The objective is to synthesize speech from text via the numerical simulation of the human speech production processes, i.e. the articulatory, aerodynamic and acoustic aspects.
Corpus based approaches have taken a hegemonic place in text to speech synthesis.
They exploit very good acoustic quality speech databases while covering a high number of expressions and of phonetic contexts.
This is sufficient to produce intelligible speech. However, these approaches face almost insurmountable obstacles as soon as parameters intimately related to the physical process of speech production have to be modified. On the contrary,an approach which rests on the simulation of the physical speech production process makes explicitly use of source parameters, anatomy and geometry of the vocal tract, and of a temporal supervision strategy.
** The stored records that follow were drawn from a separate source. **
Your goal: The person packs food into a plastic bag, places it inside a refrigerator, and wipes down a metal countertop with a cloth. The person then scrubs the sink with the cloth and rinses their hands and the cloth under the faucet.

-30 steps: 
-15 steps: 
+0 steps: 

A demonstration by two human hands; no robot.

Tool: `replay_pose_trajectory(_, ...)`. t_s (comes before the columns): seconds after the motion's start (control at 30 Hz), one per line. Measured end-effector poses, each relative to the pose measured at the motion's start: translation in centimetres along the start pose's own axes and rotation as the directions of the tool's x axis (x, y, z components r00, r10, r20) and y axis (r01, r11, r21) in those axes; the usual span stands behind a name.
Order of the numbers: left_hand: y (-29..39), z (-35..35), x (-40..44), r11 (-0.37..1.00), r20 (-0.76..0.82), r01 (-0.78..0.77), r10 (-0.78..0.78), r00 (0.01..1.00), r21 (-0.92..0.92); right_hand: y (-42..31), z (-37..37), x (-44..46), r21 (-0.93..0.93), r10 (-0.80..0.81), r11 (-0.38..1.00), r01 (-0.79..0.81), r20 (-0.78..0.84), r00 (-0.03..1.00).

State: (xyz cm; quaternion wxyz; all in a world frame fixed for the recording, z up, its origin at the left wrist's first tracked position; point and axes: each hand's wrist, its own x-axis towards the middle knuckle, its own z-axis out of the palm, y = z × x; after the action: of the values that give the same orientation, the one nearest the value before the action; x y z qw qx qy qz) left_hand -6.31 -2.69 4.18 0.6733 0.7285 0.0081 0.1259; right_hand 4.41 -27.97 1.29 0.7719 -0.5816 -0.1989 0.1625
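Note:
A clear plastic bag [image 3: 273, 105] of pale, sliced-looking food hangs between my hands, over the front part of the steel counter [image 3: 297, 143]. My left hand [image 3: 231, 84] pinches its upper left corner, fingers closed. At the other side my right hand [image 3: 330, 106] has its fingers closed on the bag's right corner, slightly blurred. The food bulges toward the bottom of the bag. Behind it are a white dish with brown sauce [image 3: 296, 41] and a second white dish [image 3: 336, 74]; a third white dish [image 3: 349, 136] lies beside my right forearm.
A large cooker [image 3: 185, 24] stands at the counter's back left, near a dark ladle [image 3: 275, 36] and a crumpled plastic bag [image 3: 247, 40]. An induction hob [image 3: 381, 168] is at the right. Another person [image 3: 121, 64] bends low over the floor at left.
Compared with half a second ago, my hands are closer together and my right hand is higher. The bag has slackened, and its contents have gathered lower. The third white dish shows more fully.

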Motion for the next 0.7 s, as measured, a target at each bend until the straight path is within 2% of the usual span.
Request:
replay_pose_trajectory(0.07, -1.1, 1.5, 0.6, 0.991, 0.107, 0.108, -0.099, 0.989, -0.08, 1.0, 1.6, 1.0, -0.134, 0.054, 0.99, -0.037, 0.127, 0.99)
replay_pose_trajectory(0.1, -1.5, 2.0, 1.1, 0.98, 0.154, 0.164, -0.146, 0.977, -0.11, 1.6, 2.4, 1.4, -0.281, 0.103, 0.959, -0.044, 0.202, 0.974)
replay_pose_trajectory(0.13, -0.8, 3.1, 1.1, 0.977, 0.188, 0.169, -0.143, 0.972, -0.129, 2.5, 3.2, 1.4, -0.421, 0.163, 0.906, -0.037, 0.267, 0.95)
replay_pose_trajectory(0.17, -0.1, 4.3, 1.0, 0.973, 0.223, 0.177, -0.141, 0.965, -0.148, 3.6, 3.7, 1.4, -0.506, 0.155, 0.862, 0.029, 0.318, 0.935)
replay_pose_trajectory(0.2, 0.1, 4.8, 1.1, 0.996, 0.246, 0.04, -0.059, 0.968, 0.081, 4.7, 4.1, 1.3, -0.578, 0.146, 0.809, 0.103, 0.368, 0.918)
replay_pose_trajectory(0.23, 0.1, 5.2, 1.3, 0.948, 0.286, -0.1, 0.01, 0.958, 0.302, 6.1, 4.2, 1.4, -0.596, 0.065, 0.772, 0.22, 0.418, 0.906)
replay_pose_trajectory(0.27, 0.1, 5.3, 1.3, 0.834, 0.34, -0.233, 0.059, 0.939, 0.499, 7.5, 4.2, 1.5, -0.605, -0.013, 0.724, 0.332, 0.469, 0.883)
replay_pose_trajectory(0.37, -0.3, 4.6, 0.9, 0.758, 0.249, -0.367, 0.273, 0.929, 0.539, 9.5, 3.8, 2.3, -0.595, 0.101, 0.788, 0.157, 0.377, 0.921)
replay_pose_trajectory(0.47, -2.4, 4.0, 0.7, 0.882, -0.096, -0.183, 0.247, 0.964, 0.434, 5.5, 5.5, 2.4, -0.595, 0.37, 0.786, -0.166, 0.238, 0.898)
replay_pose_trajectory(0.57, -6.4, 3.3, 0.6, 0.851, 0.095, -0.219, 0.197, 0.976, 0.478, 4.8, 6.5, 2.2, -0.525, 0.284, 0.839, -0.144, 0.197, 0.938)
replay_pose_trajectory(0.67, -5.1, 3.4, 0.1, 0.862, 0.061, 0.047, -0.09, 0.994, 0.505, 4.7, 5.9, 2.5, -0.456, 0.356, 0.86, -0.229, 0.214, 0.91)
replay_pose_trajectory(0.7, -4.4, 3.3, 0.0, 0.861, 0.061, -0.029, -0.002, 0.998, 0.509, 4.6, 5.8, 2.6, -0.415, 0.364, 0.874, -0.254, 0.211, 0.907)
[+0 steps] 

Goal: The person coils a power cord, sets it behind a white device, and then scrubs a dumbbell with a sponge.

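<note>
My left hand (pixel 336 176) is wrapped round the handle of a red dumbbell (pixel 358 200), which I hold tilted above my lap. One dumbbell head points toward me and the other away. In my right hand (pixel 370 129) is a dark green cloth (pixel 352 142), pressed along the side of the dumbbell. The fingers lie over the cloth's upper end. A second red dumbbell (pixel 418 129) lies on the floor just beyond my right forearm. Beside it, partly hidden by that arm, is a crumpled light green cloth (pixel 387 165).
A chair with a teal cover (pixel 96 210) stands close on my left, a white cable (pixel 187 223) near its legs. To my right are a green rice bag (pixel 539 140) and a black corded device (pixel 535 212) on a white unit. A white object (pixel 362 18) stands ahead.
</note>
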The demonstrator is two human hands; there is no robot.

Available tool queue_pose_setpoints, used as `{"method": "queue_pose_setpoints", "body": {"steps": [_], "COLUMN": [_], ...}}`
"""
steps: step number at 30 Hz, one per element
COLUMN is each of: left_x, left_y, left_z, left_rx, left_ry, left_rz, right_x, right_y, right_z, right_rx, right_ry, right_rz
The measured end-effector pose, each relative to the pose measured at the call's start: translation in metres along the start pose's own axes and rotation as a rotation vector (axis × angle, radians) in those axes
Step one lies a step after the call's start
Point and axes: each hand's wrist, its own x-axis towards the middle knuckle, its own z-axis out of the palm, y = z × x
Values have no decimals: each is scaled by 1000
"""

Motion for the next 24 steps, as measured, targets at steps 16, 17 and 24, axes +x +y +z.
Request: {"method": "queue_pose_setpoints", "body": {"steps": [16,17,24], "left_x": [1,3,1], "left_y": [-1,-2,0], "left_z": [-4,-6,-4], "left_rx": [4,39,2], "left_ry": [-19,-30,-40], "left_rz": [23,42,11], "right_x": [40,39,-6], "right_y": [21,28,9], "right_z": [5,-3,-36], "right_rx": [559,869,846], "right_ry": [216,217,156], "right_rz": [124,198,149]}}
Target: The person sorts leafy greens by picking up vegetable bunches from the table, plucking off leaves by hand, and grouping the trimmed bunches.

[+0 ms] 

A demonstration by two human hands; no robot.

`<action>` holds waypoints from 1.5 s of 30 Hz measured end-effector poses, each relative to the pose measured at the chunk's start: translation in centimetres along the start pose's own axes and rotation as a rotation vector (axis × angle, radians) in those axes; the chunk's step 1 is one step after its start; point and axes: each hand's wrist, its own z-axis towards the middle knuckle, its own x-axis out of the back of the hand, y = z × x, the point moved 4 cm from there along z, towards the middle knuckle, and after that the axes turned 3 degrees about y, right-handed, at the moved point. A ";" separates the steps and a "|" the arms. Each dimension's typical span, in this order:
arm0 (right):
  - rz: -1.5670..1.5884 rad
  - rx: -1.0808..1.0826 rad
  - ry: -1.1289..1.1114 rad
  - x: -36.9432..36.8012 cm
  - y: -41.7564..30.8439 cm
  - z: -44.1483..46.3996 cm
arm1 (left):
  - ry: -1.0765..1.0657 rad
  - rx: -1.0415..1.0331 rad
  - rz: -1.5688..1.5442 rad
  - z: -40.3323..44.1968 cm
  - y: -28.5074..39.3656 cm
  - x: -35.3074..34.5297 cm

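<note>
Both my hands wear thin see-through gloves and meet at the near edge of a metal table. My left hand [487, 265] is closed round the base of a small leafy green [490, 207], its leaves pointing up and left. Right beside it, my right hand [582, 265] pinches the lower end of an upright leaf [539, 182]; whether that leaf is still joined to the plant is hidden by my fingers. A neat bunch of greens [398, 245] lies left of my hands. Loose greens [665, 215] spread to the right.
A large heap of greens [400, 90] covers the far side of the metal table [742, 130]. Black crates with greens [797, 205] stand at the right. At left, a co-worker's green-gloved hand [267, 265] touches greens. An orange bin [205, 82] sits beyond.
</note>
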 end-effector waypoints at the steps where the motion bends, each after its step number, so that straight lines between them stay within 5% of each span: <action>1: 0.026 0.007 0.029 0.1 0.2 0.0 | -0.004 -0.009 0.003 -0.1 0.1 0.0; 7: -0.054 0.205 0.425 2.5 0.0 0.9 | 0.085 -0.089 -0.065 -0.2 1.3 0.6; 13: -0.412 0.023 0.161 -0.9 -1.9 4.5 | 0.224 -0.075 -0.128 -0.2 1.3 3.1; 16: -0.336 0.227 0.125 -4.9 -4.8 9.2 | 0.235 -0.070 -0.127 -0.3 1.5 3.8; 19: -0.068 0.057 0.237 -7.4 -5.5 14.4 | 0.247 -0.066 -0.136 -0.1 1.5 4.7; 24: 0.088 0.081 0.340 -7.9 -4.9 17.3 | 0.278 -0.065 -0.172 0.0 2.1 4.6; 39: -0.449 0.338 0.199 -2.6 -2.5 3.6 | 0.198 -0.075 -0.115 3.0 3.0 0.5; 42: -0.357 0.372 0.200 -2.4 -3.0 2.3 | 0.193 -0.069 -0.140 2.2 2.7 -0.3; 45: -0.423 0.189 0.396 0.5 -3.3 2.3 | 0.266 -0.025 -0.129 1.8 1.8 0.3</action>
It thus offers a direct control on the nature of the synthetic speech.
The project is organized in 5 work packages:

  1. Aerodynamic and acoustic simulations so as to produce a speech acoustic signal from the knowledge of the transversal area at any point of all the cavities of the vocal tract,
  2. Source and coordination scenarios so as to coordinate sources together with the temporal evolution of the vocal tract, which is crucial for the production of consonants in order to ensure their identification by human listeners,
  3. Supervision of the temporal evolution of the vocal tract geometry so as to anticipate the production of upcoming sounds and generate realistic articulatory gestures,
  4. Acquisition of speech production data essential to know the vocal fold activation, aerodynamic parameters, and the geometrical shape of the vocal tract (via MRI at a high sampling rate),
  5. General architecture to incorporate the different levels and synthesize an acoustic signal.

The consortium consists of four complementary research teams with leading international theoretical and practical experiences in the domains of:

  • aerodynamic and acoustic simulation of speech production, and modeling of the source and the geometry of the vocal tract,
  • magnetic resonance imaging and other acquisition techniques of speech production data.